What the task requires
Each line of the listing below, from the very first to the one that contains "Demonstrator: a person", is to be retyped exactly as it stands.

Material provided
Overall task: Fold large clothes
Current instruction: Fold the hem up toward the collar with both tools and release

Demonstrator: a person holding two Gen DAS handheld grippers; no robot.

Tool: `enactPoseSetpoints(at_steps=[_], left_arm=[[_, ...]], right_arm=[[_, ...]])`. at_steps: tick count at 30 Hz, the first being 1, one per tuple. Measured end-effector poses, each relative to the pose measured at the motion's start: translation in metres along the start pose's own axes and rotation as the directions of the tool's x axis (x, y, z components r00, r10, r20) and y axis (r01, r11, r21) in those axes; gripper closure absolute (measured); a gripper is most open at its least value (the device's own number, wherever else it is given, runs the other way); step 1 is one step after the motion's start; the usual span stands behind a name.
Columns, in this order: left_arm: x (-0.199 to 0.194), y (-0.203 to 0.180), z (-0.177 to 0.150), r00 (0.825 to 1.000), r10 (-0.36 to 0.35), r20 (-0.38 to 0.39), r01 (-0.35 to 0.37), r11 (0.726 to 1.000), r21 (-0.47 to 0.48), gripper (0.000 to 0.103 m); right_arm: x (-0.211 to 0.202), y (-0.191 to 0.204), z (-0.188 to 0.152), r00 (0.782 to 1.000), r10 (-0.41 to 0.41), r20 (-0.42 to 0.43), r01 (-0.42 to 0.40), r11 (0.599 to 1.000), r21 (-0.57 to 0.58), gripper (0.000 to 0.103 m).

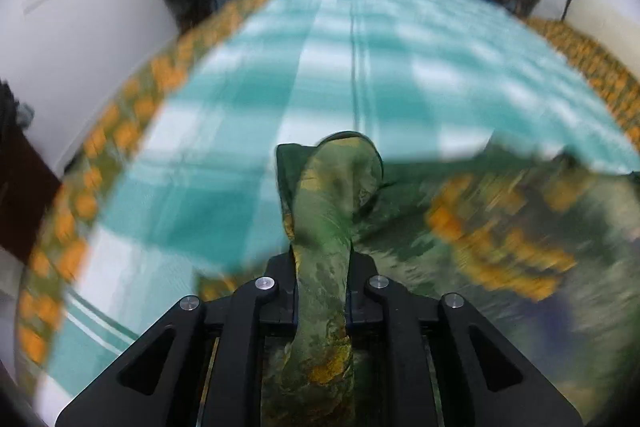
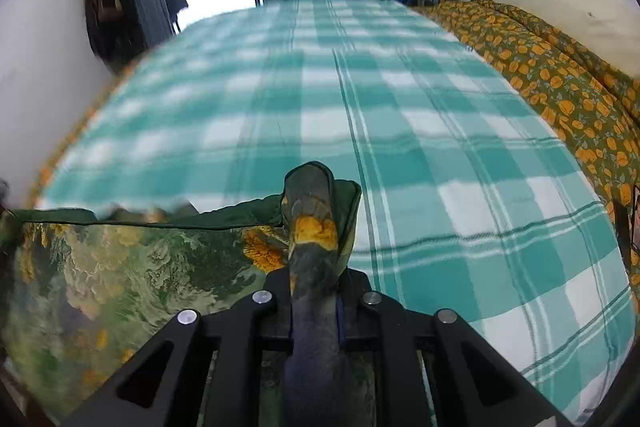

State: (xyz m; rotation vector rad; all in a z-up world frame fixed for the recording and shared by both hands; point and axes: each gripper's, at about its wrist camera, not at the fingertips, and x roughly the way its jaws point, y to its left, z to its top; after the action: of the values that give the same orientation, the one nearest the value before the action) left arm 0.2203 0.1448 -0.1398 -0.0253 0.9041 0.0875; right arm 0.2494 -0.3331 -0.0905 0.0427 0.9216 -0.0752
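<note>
- Left wrist view: clamped in my left tongs (image 1: 322, 259), a bunched fold of the green floral cloth (image 1: 324, 211) rises at the bed's near edge, the rest spilling right over the teal checked blanket (image 1: 360, 67).
- Right wrist view: my right tongs (image 2: 314, 267) pinch another fold of that cloth (image 2: 120, 267), which trails left along the near edge.

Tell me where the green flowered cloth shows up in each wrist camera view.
Left wrist: the green flowered cloth runs up the bottom centre and spreads right.
Right wrist: the cloth fills the lower left, bunched at bottom centre.
Shared landmark: the teal checked blanket.
</note>
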Motion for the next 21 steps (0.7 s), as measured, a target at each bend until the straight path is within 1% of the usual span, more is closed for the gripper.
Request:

Exercise response
Overall task: Fold large clothes
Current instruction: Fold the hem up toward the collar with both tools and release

Demonstrator: a person holding two Gen DAS handheld grippers; no robot.

There is nothing further in this answer.